It is estimated that since Wales won objective 1 funding from the European Union at the end of the 1990s, its public sector has grown from accounting for about 50 per cent. of its gross domestic product to about 54 per cent. In England, the public sector accounts for about 40 per cent. of GDP. Thus, one can see that the public sector is significantly larger in Wales, relative to the other proportion of the economy. Many of the employers in my constituency talk to me about their
frustrations at the barriers that they come up against in trying to recruit new workers, and many of those employers will do anything that they can to avoid taking on more workers unless it becomes absolutely necessary. It is a shame that so many small business men and women regard employing more people as a headache-they should see it as a sign of growth and it should be a wonderful thing for them to be able to recruit more people-because of the regulations attached to hiring workers and the personnel difficulties that many of them face.
Manufacturing has been touched on, and I wish to echo some of the remarks made.
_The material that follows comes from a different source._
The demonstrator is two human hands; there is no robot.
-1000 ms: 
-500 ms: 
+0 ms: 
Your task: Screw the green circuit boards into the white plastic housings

We need to speak up for British manufacturing. I represent a rural constituency in west Wales, where manufacturing is a very small sector of the economy, but even down there we have some success stories that we need to celebrate. For the past 10 years, manufacturing trade associations, the CBI and the chambers of commerce have been warning consistently about the erosion of competitiveness of the UK manufacturing sector and about the loss of jobs-almost 2 million have been lost from UK manufacturing in the past 10 years. As the overall employment level was increasing during that period, Ministers did not have to engage fundamentally with the difficult challenge of a loss of private sector manufacturing jobs. That is one reason why I say that Ministers are guilty of being in denial and of being complacent about the loss of jobs in the UK economy.
Finally, on the question of young people, hon. Members and organisations outside the House have been warning about the profound long-term problem of youth unemployment. I have even heard a Minister say that youth unemployment has been abolished under this Government. What an arrogant thing to claim, given that one can go to any town centre up and down this country in the middle of a working day and see young people simply doing nothing constructive with their lives. Youth unemployment has not been abolished; we face deep-seated challenges. Unless there is honesty on the part of all parties in the House and, in particular, the Ministers who are running the show at the moment about engaging with the issue and recognising how deep-seated the problems are, we will not make much progress.
Last week, I went to a reception held on the Terrace that was put on by the Salvation Army Housing Association, where I met some of the young residents of the foyer schemes that it runs. These were young people from Rotherham, in the north of England, and young people from the south of England who were getting supported accommodation provided by the SAHA and training. Those young people had been rough sleepers on the street, and some of the young ladies had been sex workers-I am talking about people with profound problems. It is organisations such as the SAHA, which are at the coal face of working with the hard core of unemployed young people, from whom Ministers need to learn. They should engage with those outside organisations, because they have something special to offer. The young people whom I met downstairs last Wednesday afternoon are a testament to the expertise in these organisations. I am thinking about not only the Salvation Army, but the Prince's Trust, Fairbridge and
so on; a range of organisations have been doing such work for a long time. When I talk to my regional Jobcentre Plus and to Ministers, I sometimes think that they should engage more with some of those organisations and learn from their expertise.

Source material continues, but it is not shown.